As idas e vindas na discussão do pacote ilustram a ausência de estratégia, e não se sabe bem o que o governo deseja |
Pacote e estratégia são coisas diferentes. O pacote é um amontoado de medidas de natureza diversa.
Sua edição dá a falsa impressão de que as autoridades estão tomando as providências necessárias. Os pacotes contêm, freqüentemente, iniciativas arquivadas no passado ou que estão em vigor e que acabam sendo apresentadas sob nova embalagem. A reedição, sob a forma de um pacote, constitui mero evento de oportunidade. Quase sempre uma medida estranha, que não guarda relação com as demais, é incluída apenas a título de "carona".
Logo depois das eleições, a discussão em torno de um pacote fiscal chegou a sugerir mudanças de natureza estrutural. No entanto diferentes hipóteses foram sendo eliminadas, até sobrar uma desoneração tributária pontual, cuja dimensão será definida nas próximas semanas. Esta última pode gerar resultados setoriais, mas não muda a taxa de crescimento da economia em bases permanentes.
Além disso, introduz regimes especiais de impostos, aumentando a complicação e o grau de distorção do sistema. Redução de impostos é bem-vinda em um país que taxa cerca de 40% do PIB (Produto Interno Bruto). Mas precisa estar articulada a um projeto de médio e longo prazos de redução gradual da carga tributária. Isso equivaleria a perseguir a diminuição da carga para algo entre 30% e 35% do PIB, no espaço de uma década.

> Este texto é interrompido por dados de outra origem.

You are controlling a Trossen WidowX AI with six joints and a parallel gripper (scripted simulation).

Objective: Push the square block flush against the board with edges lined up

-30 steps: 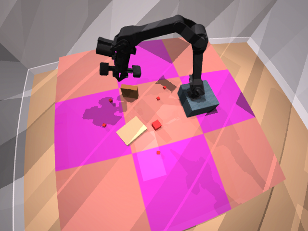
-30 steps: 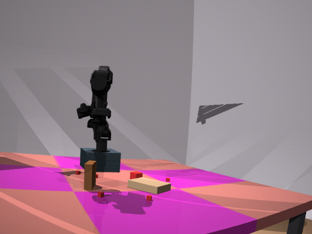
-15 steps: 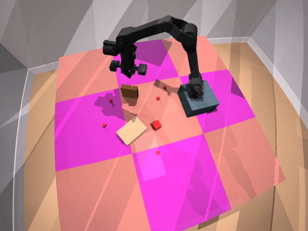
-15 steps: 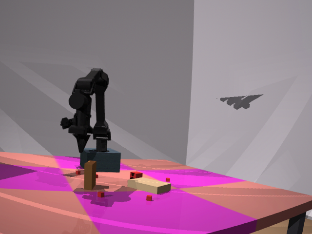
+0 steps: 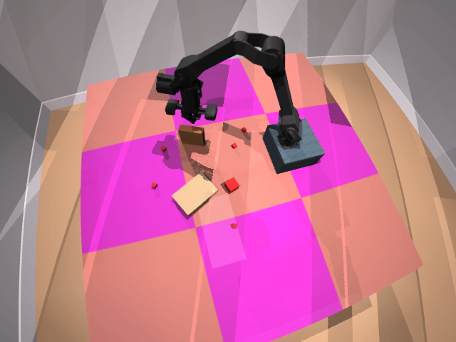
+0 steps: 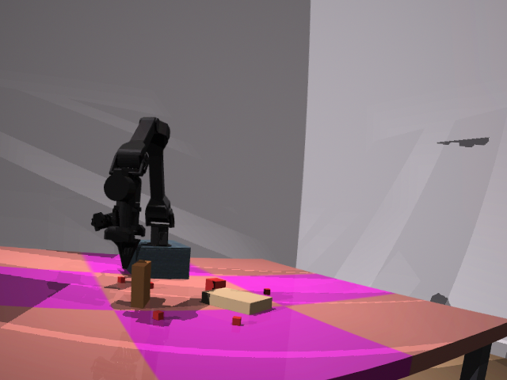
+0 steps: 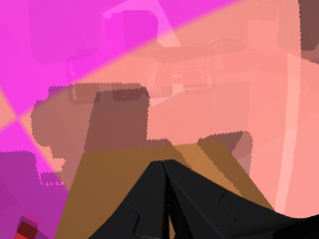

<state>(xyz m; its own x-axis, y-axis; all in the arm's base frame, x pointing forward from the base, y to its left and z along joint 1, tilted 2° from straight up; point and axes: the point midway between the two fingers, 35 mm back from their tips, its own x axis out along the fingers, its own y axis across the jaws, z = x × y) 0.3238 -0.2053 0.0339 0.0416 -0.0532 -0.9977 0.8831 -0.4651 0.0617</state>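
checkered tabletop (image 5: 140, 279) (image 6: 74, 327) (image 7: 199, 115) bears the upright brown piece (image 5: 191, 137) (image 6: 140, 285) (image 7: 110, 184) near the closed hand (image 5: 192, 121) (image 6: 125, 266) (image 7: 163, 161)

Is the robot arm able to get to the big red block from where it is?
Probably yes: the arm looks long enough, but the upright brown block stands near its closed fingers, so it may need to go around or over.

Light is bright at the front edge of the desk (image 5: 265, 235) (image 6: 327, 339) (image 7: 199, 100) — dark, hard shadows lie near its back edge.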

Uma estratégia envolve, portanto, algo muito mais abrangente do que um pacote. Compreende três elementos principais. Em primeiro lugar, um objetivo claro a ser perseguido. No caso brasileiro, a meta geral deveria ser a de resgatar a vocação de crescimento do país, perdida nos últimos 25 anos. Em segundo lugar, um diagnóstico preciso do problema a ser enfrentado e dos possíveis instrumentos disponíveis para tal tarefa. Em terceiro lugar, um cronograma de implementação e de verificação de resultados, de forma a assegurar o cumprimento das metas.
As idas e vindas na discussão do pacote de Natal ilustram a ausência de estratégia. Não se sabe bem o que o governo deseja. Inicialmente, a expansão do PIB em 5%. Agora, algo menor do que isso por um período de tempo indeterminado.

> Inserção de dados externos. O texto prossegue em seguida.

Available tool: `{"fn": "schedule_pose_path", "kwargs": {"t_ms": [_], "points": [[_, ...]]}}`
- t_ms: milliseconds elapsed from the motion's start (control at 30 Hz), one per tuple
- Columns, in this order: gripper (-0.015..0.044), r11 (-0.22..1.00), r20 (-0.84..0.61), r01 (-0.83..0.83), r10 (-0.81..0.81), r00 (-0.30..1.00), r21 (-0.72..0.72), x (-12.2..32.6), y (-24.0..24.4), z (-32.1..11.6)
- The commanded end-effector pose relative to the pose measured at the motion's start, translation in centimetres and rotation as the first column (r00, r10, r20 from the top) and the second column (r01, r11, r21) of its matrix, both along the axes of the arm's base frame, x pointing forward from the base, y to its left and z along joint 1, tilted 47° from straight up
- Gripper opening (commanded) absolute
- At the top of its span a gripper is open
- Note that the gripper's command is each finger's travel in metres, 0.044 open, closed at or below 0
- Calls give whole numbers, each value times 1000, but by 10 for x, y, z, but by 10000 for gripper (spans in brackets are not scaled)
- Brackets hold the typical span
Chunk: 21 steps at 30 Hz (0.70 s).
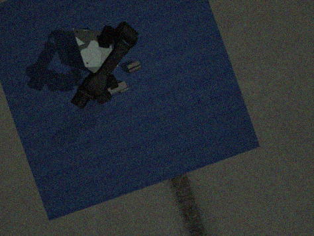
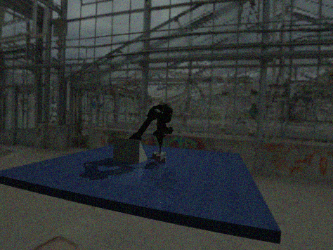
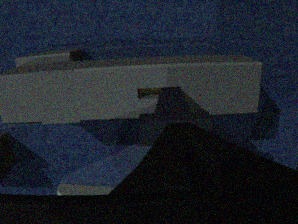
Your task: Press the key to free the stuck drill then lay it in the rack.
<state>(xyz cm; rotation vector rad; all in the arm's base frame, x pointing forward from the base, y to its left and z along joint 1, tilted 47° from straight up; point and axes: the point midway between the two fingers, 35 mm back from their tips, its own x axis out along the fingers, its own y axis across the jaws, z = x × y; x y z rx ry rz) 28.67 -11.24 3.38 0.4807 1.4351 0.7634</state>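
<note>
Top view: dim, grainy light. One black arm (image 1: 116, 54) (image 2: 143, 128) on one pale pedestal (image 1: 94, 58) (image 2: 126, 151), in the far left part of one blue slab (image 1: 142, 132) (image 2: 197, 193) (image 3: 150, 25). The arm's lower end reaches toward the near side, above the left end of a long pale block (image 1: 118, 87) (image 2: 159, 156) (image 3: 100, 95). A small pale block (image 1: 134, 66) (image 3: 42, 59) lies apart from it, farther off and to the right. Two blocks counted. Fingertips hidden under the arm. The arm's shadow falls to the left, on the slab.

Exterior view: gripper (image 2: 160, 151) (image 3: 177, 133) points straight down, a thin dark line ending at the long block, right of the pedestal. Fingers together, nothing clamped. Whether the tip touches the block, cannot tell. The small block is not clearly separable here. Behind stands one large framed glass wall (image 2: 211, 81).

Wrist view: dark finger shape at the near edge, peak in front of the long block; contact cannot be told. The block runs across, with one notch at its middle and one small brownish piece (image 3: 149, 92) in it. Small block beyond, on the left. Drill, key and rack: too dark to identify, so their places cannot be told.
</note>
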Motion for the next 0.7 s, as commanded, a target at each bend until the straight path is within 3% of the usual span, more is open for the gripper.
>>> {"fn": "schedule_pose_path", "kwargs": {"t_ms": [0, 667], "points": [[0, 1000, -2, -4, 4, 1000, 3, 0, 4, -4], [0, 1000, -2, -4, 4, 1000, 3, 1, 8, -8]]}}
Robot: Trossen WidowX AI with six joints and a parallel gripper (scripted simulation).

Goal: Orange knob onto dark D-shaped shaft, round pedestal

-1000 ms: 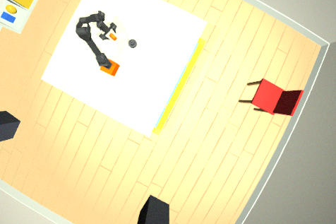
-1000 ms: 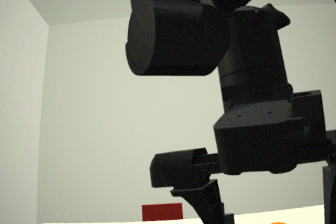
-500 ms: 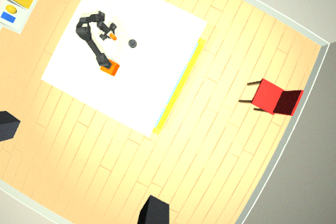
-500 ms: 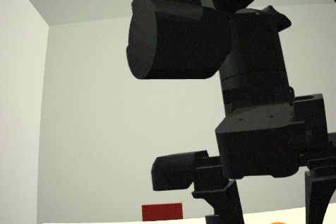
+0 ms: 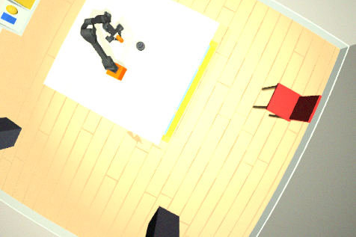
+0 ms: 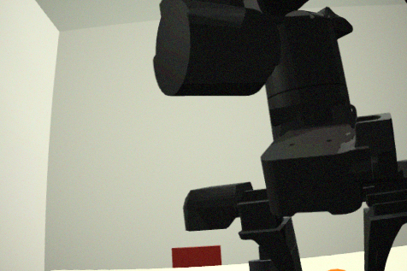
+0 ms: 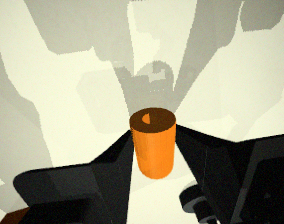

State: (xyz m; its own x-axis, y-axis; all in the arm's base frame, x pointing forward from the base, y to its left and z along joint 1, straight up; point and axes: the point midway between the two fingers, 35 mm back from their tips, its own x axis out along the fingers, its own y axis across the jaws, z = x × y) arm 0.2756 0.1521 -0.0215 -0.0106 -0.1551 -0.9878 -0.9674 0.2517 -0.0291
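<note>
The orange knob (image 5: 120, 39) (image 7: 155, 155) lies on its side, its dark hole end toward the top of the wrist view. Only a sliver shows in the exterior view. My gripper (image 5: 117, 37) (image 7: 151, 130) is shut on the knob, one finger on each side of its body. Whether the knob touches the table I cannot tell. The dark round pedestal (image 5: 140, 45) (image 6: 259, 266) (image 7: 189, 196) stands a short way off, at the lower right of the knob in the wrist view, with its shaft (image 7: 208, 217) upright. The shaft's flat side cannot be made out.
The arm's orange base block (image 5: 120, 74) stands on the white table (image 5: 149, 93). A yellow strip (image 5: 187, 98) runs along the table's right edge. A red chair (image 5: 285, 101) stands on the floor beyond. A shelf with coloured items is at the upper left.
</note>
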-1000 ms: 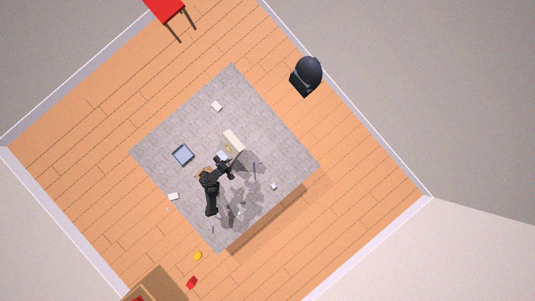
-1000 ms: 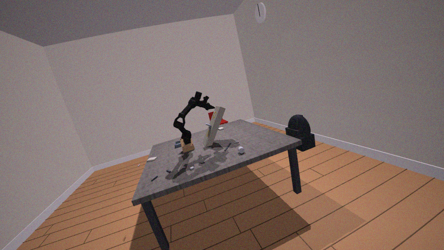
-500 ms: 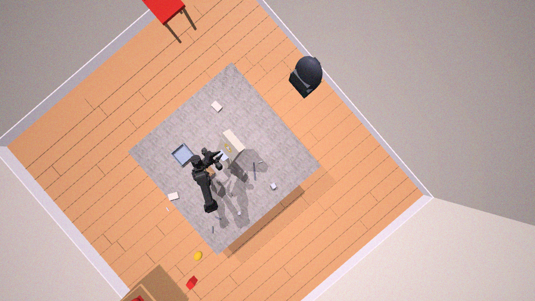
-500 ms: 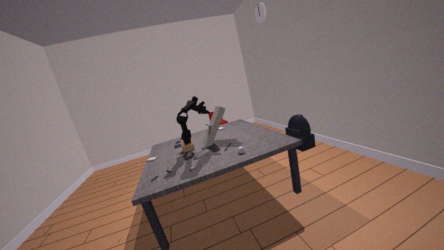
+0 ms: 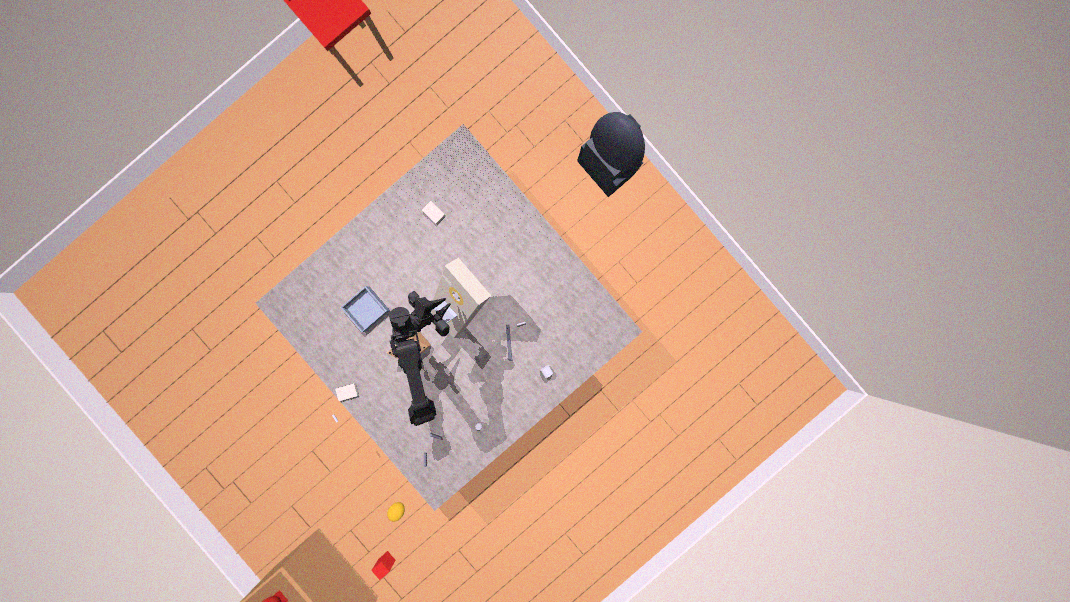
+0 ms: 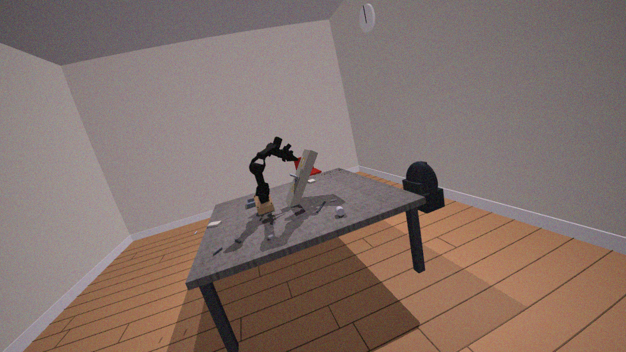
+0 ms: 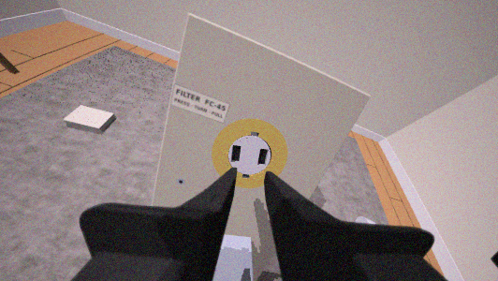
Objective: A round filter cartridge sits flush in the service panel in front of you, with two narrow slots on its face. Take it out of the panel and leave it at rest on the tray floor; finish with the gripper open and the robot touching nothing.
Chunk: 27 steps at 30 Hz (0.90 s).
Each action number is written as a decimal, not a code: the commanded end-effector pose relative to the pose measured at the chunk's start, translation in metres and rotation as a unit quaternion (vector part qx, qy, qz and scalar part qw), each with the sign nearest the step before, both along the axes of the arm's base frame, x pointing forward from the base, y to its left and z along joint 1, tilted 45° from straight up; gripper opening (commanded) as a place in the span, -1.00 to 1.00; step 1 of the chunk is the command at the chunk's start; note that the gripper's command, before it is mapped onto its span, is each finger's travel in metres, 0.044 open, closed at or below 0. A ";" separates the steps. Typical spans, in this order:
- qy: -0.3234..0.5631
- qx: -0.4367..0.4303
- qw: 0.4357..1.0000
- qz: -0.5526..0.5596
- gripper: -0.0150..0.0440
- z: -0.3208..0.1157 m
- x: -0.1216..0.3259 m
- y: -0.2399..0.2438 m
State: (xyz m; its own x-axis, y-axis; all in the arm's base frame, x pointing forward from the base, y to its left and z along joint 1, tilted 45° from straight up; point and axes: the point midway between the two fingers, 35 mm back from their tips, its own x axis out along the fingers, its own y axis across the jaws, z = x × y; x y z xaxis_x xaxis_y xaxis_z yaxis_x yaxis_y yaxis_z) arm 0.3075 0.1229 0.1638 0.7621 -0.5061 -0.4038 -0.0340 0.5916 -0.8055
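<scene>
The round white cartridge sits in the tilted beige service panel, inside a yellow ring. Its two dark slots stand side by side, near upright in the wrist view. Small dark notches show above and below the face. My gripper is partly open, with a narrow gap and nothing between the fingers. Its tips point at the panel and overlap the cartridge's lower edge in the wrist view; the remaining distance is hard to tell. The blue tray lies beside the arm's base, empty.
A pale blue ledge juts out low on the panel, below the fingers. White blocks lie on the grey table. A thin dark bar and a small white piece lie beyond the panel's shadow.
</scene>
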 end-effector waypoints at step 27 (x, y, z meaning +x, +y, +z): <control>-0.001 -0.003 1.000 0.002 -0.11 -0.014 0.024 -0.018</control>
State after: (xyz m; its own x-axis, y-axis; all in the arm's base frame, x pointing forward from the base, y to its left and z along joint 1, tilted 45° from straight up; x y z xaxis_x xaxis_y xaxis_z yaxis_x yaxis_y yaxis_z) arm 0.3313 0.1041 0.1517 0.7646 -0.5088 -0.3955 -0.0289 0.5860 -0.8098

Tampouco há um diagnóstico claro acerca das causas da semi-estagnação. Depende da ala do governo. As opiniões variam e se contradizem entre os ministérios e, não raro, dentro de cada ministério. Pior ainda, as opiniões de uma mesma autoridade oscilam ao longo do tempo!
Os eventos desta semana são ilustrativos. Os ministérios do Trabalho e da Previdência Social negociaram o reajuste do salário mínimo para R$ 380, o que eleva de forma excessiva os gastos correntes do governo, especialmente os da Previdência. A proposta não contou com o apoio do Ministério da Fazenda e não parece estar articulada a qualquer programa. Foi o que se obteve na mesa de negociação e pareceu conjunturalmente conveniente na relação com as centrais sindicais.

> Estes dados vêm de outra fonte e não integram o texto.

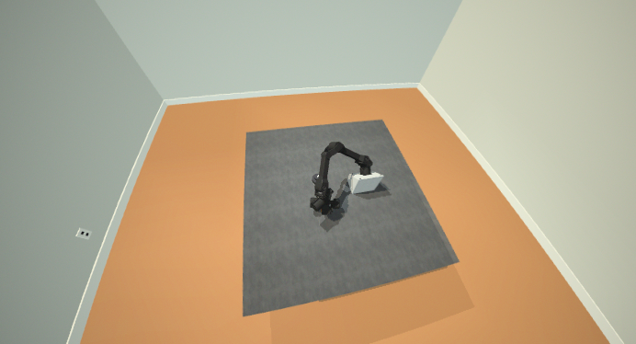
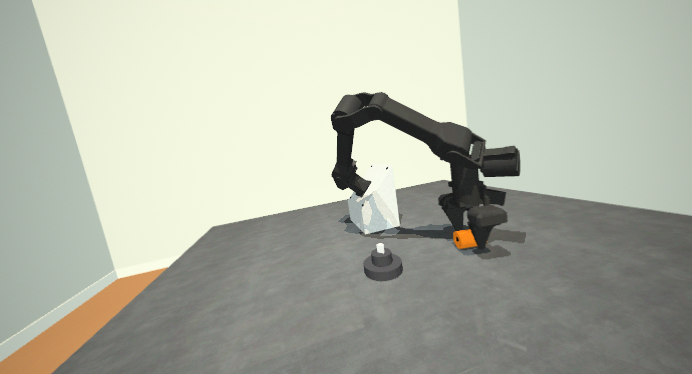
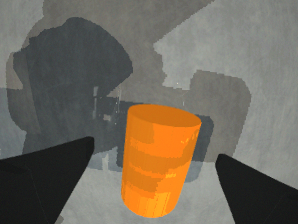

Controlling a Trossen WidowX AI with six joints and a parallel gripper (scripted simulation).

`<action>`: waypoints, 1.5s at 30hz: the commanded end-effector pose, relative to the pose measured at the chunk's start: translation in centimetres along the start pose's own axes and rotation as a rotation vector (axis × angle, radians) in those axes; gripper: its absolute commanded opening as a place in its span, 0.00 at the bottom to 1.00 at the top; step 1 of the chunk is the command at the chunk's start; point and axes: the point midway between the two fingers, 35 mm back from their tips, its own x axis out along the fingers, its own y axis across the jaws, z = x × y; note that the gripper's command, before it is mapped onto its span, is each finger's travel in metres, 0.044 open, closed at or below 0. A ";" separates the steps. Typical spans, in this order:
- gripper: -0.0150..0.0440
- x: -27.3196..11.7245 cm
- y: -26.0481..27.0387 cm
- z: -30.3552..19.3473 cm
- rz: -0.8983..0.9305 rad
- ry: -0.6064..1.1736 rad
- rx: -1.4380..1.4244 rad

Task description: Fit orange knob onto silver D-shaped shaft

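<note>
Tool (image 2: 467, 236) (image 3: 157, 152) — open, black, tapered; knob (image 2: 465, 239) (image 3: 159, 162) — orange cylinder; tabletop (image 2: 310, 304) (image 3: 270, 65) — mottled grey

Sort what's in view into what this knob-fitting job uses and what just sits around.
For the job:
- orange cylindrical knob, lying on its side
- white-looking shaft on the dark round pedestal
- black two-fingered tool, open around the knob

Not used by it:
- white wall outlet

Cannot tell:
- white angular block at the arm's foot, perhaps its mount
</note>
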 end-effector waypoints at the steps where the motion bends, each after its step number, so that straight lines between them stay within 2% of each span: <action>1: 1.00 0.0 0.0 0.0 0.000 0.000 0.002; 7: 1.00 -6.1 0.0 0.1 0.001 -0.003 0.000; 24: 1.00 -6.8 0.1 1.6 -0.003 -0.001 -0.010; 28: 1.00 -4.5 0.1 1.6 -0.004 0.000 -0.010; 45: 1.00 -2.5 0.0 1.6 -0.004 0.000 -0.010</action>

Ocorre que a elevação de gastos correntes diminui ainda mais o limitado espaço para o crescimento do investimento público. Este último é complementar às inversões privadas, especialmente nas áreas de infra-estrutura. Assim, a negociação do valor do salário mínimo conflita com o objetivo de elevar o investimento e, por conseguinte, com a aceleração do crescimento da economia.
A Comissão Econômica para a América Latina (Cepal) das Nações Unidas divulgou nesta semana o desempenho dos vários países latino-americanos em termos de crescimento. Embora majoritário, o peso da produção brasileira no PIB da América Latina diminuiu de 32% em 2002 para 30% em 2006. Na América do Sul, a redução foi de 54% para 47% nos mesmos anos.
Tal fenômeno de perda de posição no cenário internacional é ainda mais acentuado quando se compara o Brasil com a China, a Índia e outros países asiáticos. Em persistindo a falta de estratégia de crescimento, tal processo deve continuar, independentemente de quantos pacotes econômicos estiverem em gestação.